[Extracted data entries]
*** Block opens ***
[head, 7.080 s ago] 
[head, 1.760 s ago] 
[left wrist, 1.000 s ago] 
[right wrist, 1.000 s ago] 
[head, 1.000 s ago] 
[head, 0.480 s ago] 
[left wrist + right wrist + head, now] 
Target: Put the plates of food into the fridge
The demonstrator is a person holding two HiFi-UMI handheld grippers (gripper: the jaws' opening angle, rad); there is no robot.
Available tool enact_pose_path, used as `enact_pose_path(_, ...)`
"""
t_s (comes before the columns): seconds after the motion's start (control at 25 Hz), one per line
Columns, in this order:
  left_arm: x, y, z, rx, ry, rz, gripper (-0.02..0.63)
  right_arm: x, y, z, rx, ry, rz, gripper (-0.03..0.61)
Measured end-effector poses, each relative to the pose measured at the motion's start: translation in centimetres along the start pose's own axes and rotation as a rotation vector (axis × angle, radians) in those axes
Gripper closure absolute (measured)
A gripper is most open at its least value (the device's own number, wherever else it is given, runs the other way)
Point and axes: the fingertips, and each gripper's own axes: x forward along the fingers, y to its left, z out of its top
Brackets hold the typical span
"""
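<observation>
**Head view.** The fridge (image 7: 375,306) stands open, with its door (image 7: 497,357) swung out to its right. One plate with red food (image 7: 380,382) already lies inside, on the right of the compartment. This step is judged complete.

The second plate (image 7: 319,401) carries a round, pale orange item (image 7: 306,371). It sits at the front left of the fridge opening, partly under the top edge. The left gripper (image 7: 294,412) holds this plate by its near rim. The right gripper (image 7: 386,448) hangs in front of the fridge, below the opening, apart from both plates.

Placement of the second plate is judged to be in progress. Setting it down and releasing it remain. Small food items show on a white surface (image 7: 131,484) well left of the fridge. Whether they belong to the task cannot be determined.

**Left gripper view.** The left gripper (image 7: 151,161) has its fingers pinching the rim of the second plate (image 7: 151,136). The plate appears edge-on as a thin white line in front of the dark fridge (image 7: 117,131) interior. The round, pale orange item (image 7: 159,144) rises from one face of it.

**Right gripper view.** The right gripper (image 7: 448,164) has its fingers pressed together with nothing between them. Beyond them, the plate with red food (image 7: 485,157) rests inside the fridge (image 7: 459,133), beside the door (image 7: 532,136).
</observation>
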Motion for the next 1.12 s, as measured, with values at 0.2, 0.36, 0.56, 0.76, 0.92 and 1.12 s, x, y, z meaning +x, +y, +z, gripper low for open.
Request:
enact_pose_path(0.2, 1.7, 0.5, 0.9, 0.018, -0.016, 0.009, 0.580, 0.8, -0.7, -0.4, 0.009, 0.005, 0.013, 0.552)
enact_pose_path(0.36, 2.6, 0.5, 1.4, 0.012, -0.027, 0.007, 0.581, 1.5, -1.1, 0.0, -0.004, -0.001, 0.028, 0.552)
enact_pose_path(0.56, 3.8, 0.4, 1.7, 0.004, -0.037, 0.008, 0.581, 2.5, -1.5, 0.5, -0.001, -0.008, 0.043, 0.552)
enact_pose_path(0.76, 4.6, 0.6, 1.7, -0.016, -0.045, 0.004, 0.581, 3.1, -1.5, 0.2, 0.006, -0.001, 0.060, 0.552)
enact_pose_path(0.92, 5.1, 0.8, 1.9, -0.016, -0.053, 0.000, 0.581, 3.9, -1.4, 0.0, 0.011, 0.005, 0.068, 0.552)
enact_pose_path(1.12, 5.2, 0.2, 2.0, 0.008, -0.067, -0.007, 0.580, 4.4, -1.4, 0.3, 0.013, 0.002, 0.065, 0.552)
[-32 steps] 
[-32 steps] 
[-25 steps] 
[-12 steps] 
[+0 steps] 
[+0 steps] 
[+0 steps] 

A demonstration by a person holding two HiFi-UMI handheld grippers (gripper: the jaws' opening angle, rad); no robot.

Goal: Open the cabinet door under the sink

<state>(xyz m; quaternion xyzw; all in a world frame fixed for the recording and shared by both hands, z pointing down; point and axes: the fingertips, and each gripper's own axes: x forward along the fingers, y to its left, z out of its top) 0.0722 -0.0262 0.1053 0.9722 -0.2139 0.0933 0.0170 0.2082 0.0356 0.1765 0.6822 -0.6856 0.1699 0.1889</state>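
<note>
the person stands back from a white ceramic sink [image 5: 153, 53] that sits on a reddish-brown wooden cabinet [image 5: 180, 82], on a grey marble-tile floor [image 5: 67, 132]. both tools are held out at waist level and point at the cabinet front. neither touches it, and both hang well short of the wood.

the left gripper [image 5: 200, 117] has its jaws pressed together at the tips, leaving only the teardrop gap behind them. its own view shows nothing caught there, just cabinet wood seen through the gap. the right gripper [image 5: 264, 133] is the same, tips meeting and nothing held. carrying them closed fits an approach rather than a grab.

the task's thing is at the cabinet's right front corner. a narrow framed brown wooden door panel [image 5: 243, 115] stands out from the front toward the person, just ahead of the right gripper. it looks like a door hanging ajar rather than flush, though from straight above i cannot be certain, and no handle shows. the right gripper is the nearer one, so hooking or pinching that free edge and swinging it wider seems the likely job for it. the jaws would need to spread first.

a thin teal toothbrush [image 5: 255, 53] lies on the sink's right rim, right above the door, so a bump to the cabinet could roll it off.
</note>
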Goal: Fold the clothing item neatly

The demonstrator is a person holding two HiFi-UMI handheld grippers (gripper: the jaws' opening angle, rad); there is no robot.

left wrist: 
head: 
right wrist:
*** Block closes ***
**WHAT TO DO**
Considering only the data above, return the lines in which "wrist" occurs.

**EXERCISE OUTPUT**
[left wrist, 1.000 s ago] 
[right wrist, 1.000 s ago] 
[left wrist + right wrist + head, now] 
left wrist: 
right wrist:

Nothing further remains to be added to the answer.